I ragazzi giapponesi iniziarono così ad indossare camicie, cardigan, giacche eleganti, bomber, magliette polo e scarpe di pelle.
Lo stile preppy giapponese non rimase all'interno delle mura di Tokyo ma divenne celebre anche tra i giovani benestanti di Kobe e Nagoya con nome di new tora (dall'inglese "new traditional") grazie alla rivista An-An. La stessa cosa accadde a Yokohama dove il trend fu nominato hama tora e la rivista di riferimento era JJ.
In queste città lo stile di derivazione preppy fu adottato in modo più maturo soprattutto dalle ragazze, che sfoggiavano look casual e comodi (cardigan, gonne al ginocchi e blazer) impreziositi da accessori di Louis Vuitton, YSL, Fendi, Celine e foulard Pucci. Molte di loro inoltre giocavano a tennis e golf.
Ita kaji
Sull'onda dell'adozione dello stile occidentale, in Giappone vi fu anche dall'ita kaji ("Italian Casual"), lo stile di abbigliamento ispirato all'Italia.
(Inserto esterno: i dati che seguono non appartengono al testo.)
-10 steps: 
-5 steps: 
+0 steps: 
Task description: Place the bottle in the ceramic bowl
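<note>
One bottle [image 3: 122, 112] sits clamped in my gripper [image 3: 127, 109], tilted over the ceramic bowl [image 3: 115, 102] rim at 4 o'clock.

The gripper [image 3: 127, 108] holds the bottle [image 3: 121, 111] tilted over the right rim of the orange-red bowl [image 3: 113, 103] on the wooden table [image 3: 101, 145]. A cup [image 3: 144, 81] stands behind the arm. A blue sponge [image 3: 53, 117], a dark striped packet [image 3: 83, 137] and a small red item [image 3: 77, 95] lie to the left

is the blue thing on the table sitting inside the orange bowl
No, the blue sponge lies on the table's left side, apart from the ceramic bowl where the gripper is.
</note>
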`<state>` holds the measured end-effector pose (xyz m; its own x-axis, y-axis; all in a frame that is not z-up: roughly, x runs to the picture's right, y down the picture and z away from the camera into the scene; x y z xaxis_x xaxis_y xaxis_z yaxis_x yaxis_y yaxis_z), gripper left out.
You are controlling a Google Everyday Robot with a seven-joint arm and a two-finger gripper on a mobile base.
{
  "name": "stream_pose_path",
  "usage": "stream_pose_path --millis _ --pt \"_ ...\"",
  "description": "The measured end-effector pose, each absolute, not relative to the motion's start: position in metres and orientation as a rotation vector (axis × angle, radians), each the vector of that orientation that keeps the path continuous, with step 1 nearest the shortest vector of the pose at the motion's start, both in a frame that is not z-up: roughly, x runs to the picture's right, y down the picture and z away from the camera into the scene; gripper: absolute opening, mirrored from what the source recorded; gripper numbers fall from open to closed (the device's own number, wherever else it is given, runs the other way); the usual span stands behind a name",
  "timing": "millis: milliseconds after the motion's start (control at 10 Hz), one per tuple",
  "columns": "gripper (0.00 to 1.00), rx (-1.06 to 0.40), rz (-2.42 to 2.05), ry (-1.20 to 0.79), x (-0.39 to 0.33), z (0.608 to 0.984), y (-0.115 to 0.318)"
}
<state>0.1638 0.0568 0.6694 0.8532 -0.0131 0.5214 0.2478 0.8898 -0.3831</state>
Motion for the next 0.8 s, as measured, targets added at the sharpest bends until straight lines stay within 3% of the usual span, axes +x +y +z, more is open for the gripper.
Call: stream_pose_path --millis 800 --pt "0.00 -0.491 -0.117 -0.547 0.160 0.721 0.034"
La moda italiana fu interpretata in stile casual con camicie, jeans whitewashed e accessori di alta moda. A concludere il look vi era il modo di atteggiarsi, soprattutto degli uomini, ad affascinanti sex symbol.
La principale rivista di riferimento fu Men's Club.
Bodikon
Dalla seconda metà degli anni '80 ed il raggiungimento del picco massimo di benessere sociale ed economico, i nuovi blocchi generazionali di donne adottano uno stile più maturo e consapevole. Questo trend, che pose le basi per lo shibukaji degli anni '90, è riassumibile nel bodikon ("body conscious"), ispirato soprattutto dal brand Hervé Leger: scelta di abiti mono-colore che sottolineano le forme del corpo, giacche coordinate, decolleté in pelle con tacco medio.
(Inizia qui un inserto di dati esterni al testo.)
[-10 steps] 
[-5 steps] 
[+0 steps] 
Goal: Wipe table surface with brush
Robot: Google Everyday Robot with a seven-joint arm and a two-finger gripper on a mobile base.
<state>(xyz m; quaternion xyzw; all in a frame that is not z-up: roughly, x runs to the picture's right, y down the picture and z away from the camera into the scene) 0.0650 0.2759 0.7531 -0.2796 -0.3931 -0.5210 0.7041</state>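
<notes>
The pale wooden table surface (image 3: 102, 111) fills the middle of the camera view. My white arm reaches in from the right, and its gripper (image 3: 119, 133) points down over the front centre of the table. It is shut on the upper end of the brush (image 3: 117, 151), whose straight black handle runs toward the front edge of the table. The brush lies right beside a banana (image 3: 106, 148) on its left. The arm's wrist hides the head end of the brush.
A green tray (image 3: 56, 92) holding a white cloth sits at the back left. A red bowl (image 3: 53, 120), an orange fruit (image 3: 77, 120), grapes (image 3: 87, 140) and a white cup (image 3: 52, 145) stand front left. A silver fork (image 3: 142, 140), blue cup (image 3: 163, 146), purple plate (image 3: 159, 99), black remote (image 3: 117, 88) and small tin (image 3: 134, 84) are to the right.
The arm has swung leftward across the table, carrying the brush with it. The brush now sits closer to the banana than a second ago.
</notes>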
Se all'inizio fu uno stile più conservativo, con la fine degli anni '80 il bodikon divenne più sensuale e legato alla vita notturna dei club. Tra il 1991 e il 1994 la base a Tokyo di questo cambiamento fu la discoteca Juliana’s. Qui si radunavano decine di donne impiegate in ufficio durante il giorno per ballare al suono della Italo house e della hardcore techno e indossando mini abiti in spandex e micro bikini. Si trattò di un cambiamento di stile importante, tanto che gli outfit da discoteca non venivano indossati durante il giorno e le scelte di stile più estreme venivano adottate dalle ballerine professioniste.
Tra i motivi che portarono alla chiusura del Juliana's, che attraeva una quantità di clienti smisurata, vi era proprio il fatto che le donne ballavano quasi nude in mezzo agli uomini.
La frequentazione di club e discoteche era molto in voga dalla seconda metà degli anni '80 in virtù dell'arrivo in Giappone dell'Eurobeat importato da Italia e Germania come colonna sonora dei nightclub ParaPara.